Compassion and Boundaries with Addiction
A mom wrote to me: Compassion is the ability to hold both pain and love in your heart. As truly hard as it is, reacting with love and not anger is always the best choice. I didn’t have good boundaries in the beginning of the disease. I tried to fix and find solutions. I cried and pleaded. I got angry. I had to distance myself when my son was in active addiction, but I never stopped loving or praying.
How to feel true compassion and not enable? Even though I lost my son, he told me that saying no to him often saved his life. Most importantly, he never felt he wasn’t loved. So as hard as it might be in the throes of active addition, I want to say please, please, parents, just keep loving the soul, praying for the spirit, and hoping for their life. I got to see my son as healthy as I had ever seen him as an adult before he died.

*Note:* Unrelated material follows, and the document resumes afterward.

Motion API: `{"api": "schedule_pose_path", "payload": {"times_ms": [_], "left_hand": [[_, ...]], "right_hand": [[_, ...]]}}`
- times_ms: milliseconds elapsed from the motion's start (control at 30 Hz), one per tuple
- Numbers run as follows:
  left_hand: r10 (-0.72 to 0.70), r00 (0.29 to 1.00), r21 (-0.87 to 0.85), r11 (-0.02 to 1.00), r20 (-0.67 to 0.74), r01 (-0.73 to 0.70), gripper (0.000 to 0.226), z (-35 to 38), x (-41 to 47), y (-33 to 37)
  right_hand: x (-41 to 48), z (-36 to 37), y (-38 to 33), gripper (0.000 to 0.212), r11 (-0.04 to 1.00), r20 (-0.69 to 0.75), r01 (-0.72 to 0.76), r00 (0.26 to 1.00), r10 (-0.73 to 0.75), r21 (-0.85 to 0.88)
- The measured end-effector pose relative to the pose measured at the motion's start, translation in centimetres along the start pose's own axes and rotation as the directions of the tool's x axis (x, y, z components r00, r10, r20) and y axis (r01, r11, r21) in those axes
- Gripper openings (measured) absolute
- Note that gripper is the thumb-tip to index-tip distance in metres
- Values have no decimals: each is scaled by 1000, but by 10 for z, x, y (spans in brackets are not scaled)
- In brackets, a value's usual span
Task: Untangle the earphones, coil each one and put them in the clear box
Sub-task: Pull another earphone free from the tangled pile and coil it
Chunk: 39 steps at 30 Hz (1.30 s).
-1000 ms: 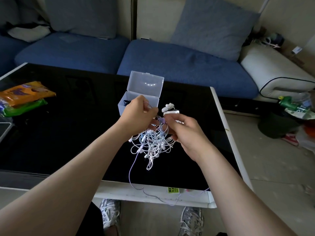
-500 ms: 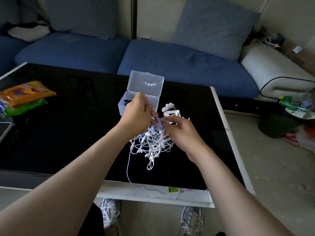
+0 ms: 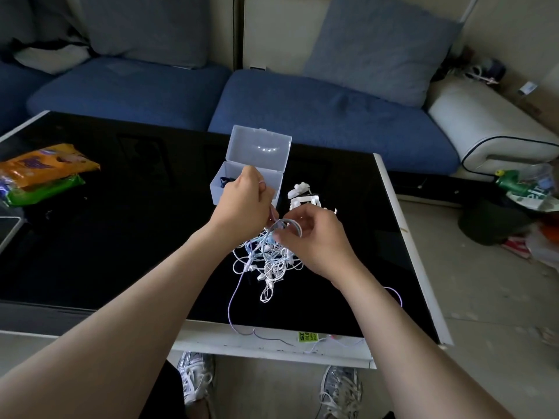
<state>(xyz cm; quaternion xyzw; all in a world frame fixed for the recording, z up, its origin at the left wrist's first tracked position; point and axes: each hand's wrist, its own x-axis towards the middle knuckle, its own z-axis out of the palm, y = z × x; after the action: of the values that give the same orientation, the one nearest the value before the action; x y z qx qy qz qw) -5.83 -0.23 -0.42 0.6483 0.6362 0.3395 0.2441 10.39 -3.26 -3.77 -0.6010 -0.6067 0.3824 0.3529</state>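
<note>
The earphones (image 3: 266, 257) form one loose knot of thin white and pale blue cords at the centre of the frame, lying on the black desk (image 3: 121, 237) and lifted at the top by both hands. Treat the cords as very light, limp and smooth: they will not hold a shape unaided, will slide through a slack pinch, and are likely to cinch tighter if one strand is pulled hard. The small earbuds and inline pieces are the snag points and probably the fragile parts, so take hold of the cord itself, close to a crossing, and feed a free end back through rather than tugging. The left hand (image 3: 242, 204), fingers curled, pinches a strand at the upper left of the knot. The right hand (image 3: 311, 237) pinches a small loop of cord (image 3: 287, 226) between thumb and fingertips just beside it. One lilac cord (image 3: 232, 309) runs free from the knot down to the lower desk edge and is the easiest end to start from. The clear box (image 3: 218, 192) stands just above the left hand with its lid upright; something dark lies inside, too small to identify. White objects (image 3: 302, 193) lie to its right. Snack packets (image 3: 39, 173) lie at the left edge, and a blue sofa (image 3: 302, 116) fills the top.
</note>
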Motion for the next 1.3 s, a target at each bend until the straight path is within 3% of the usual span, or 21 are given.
{"api": "schedule_pose_path", "payload": {"times_ms": [67,167,333,467,700,833,967,1200,1300], "left_hand": [[-1,1000,-9,1000,11,1,13,1,1,-2],[3,1000,18,1000,1,-3,12,1,3,-6],[-20,999,-13,1000,34,20,14,-1,0,-2],[-64,995,-80,994,74,70,3,-1,1,-1],[-77,995,-177,980,59,87,9,3,4,-9],[-106,989,-253,959,104,129,9,0,4,-6],[-112,982,-341,927,150,158,12,-5,0,3],[-59,963,-205,972,264,116,54,-11,0,-8],[-56,962,-193,975,268,110,62,-9,0,-13]], "right_hand": [[1,0,1,10,999,20,39,999,-39,-14],[1,-1,0,18,998,40,62,997,-62,8],[0,-1,-1,21,992,51,-65,997,60,112],[1,-2,-2,15,984,46,-73,997,67,163],[4,-4,-1,11,950,99,-118,991,93,289],[3,-6,1,24,962,108,-73,993,46,261],[2,-6,3,18,973,88,-24,996,4,230],[2,-7,7,9,985,93,25,995,-41,171],[1,-7,7,4,989,122,66,989,-82,130]]}}
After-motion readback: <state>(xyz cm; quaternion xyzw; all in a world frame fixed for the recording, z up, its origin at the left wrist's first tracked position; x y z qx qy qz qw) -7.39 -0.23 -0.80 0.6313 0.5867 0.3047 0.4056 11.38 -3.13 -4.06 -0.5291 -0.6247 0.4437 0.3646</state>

So I come here to say that I cherish the good memories—the ones that outweigh the darkness. And I am not sure I could ever cope with the loss of my son if I did not have good memories. What is needed in each moment is love. That is what staying close means. Loving through it all.

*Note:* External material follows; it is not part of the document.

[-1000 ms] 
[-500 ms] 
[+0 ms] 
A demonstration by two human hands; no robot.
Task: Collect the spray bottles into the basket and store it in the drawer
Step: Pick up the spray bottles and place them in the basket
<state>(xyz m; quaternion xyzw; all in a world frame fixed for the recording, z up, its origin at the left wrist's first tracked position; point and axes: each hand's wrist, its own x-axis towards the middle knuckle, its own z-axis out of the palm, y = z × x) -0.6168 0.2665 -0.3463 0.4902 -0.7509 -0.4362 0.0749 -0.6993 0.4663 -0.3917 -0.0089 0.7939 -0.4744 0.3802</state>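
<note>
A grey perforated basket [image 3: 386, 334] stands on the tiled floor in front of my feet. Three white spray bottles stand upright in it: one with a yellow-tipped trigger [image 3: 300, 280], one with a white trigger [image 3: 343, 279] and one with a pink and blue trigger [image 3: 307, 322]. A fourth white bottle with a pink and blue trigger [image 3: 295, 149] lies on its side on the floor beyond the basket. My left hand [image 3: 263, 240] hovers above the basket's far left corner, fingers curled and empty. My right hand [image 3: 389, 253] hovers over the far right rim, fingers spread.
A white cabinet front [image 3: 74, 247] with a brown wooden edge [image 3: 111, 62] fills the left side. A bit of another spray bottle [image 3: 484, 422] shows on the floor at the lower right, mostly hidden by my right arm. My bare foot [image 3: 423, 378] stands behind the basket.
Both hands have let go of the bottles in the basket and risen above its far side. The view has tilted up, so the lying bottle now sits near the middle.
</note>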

Today’s Promise to Consider: Addiction challenges us to continue loving our suffering loved ones and hoping for their health and sobriety. It also requires us to say no, establish strong boundaries, and protect ourselves and our families. I almost loved my son to death by giving in to his demands, thereby enabling him and strengthening the addiction. Clear boundaries were critical. Today, let us stay close, but out of the chaos . . . loving our children through it all.